A case–control study in Sudan reported a relationship between intestinal parasites and H. pylori infection.34 Another study in Venezuela also showed evidence of an association between H. pylori infection and intestinal parasitic infections,35 and similar finding had been reported in Ethiopia.36 A study by Zylberberg et al in the US reported that H. pylori infected study participants are independently associated with giardiasis,37 and similar finding was reported in Germany.38

This current study observed association between H. pylori infection and different water sources. The risk of acquiring H. pylori infection seems to be multifactorial and potentially contaminated environmental sources, such as local drinking water, swimming in rivers, or the ingestion of fecally contaminated vegetables have been reported as risk factors for H. pylori infection.39,40 A study by Khoder et al similarly demonstrated the association between H. pylori infection and source of drinking water.6 Baingana et al in Uganda demonstrated that H. pylori infection was independently associated with using water from public wells, boreholes or springs and from rivers, lakes or streams.7 However, the association found in this study does not imply causality but it predicts the risk of the occurrence of the disease among the population with the associated variables.
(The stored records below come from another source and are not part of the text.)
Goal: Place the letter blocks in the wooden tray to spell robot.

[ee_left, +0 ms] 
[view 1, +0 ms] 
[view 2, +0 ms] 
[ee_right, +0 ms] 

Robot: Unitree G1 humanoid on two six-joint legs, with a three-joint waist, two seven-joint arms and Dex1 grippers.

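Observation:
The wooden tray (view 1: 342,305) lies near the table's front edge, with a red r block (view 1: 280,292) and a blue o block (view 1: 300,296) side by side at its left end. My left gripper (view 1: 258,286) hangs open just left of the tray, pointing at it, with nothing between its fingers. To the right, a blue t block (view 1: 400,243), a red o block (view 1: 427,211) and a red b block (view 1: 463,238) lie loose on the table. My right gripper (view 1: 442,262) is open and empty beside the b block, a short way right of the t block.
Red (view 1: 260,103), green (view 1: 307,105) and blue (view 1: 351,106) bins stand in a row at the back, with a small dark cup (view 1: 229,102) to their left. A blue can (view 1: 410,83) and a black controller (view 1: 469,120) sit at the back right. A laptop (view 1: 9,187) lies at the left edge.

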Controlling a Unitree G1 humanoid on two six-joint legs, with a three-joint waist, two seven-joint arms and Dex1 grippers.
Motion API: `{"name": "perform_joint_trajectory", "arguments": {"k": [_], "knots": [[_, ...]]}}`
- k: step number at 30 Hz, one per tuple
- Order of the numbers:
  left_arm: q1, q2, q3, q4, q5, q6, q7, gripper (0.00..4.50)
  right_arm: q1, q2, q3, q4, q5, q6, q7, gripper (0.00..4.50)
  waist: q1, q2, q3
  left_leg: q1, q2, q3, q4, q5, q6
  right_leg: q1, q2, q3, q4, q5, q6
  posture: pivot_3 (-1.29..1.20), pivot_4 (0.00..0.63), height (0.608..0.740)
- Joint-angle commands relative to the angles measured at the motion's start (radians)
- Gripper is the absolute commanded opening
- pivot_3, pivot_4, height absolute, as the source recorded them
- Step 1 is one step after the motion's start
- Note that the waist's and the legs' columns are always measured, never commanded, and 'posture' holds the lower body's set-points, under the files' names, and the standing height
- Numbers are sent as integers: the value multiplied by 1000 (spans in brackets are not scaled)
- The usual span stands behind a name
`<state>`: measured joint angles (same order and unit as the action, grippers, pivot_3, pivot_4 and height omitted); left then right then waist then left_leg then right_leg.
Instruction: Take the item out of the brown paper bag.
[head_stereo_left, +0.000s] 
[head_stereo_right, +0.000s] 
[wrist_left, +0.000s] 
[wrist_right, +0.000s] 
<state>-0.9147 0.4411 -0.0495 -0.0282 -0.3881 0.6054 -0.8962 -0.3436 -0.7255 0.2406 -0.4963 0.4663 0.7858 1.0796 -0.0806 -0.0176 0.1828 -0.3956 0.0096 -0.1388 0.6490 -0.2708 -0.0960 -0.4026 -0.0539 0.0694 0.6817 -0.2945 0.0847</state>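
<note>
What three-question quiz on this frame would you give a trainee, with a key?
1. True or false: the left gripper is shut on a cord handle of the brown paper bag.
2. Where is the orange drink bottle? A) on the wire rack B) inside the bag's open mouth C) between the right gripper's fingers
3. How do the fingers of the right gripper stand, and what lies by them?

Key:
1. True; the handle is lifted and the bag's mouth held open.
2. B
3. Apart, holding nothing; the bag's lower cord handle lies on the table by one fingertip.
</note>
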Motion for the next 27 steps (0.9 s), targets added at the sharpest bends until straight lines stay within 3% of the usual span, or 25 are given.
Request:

Morphological Types of Anemia Among H. pylori Patients

The major morphological form of anemia in H. pylori-infected patients was microcytic hypochromic anemia followed by normocytic normochromic anemia, macrocytic normochromic anemia, and macrocytic hypochromic anemia. This highly suggests that H. pylori infection causes iron deficiency by reducing iron absorption from the intestine and causes majorly microcytic hypochromic red blood cells with low hemoglobin concentration due to iron deficiency.24 This is not in line with findings from Ethiopia.17 They found that the major morphological type of anemia among H. pylori-infected patients was normocytic normochromic anemia. Another study found that the major morphological class of anemia among H. pylori patients was macrocytic normochromic anemia.23

Limitations

The cross-sectional design coupled with lack of control population for comparison limited the opportunity to establish the association of H. pylori infection and anemia.

Conclusion

The prevalence of H. pylori infection reported among dyspeptic patients in the Kiryandongo district in this study was high. H. pylori infection was independently associated with anemia, increasing age, water sources and intestinal parasitaemia among dyspeptic patients. Microcytic hypochromic anemia was the commonest morphological type of anemia among dyspeptic patients with H. pylori infection. Routine screening of dyspeptic patients for H. pylori infection, hemoglobin estimation of the infected patients and improvement of water sources is advised.

Acknowledgments

We acknowledge the study participants, the Clinicians, the Principal Nursing Officer, and the Laboratory staff of Kiryandongo General Hospital for the support they gave us during the study period.

Data Sharing Statement

The datasets used in the analysis of this research study are available from the corresponding author upon reasonable request.

Disclosure

The authors report no conflicts of interest in this work.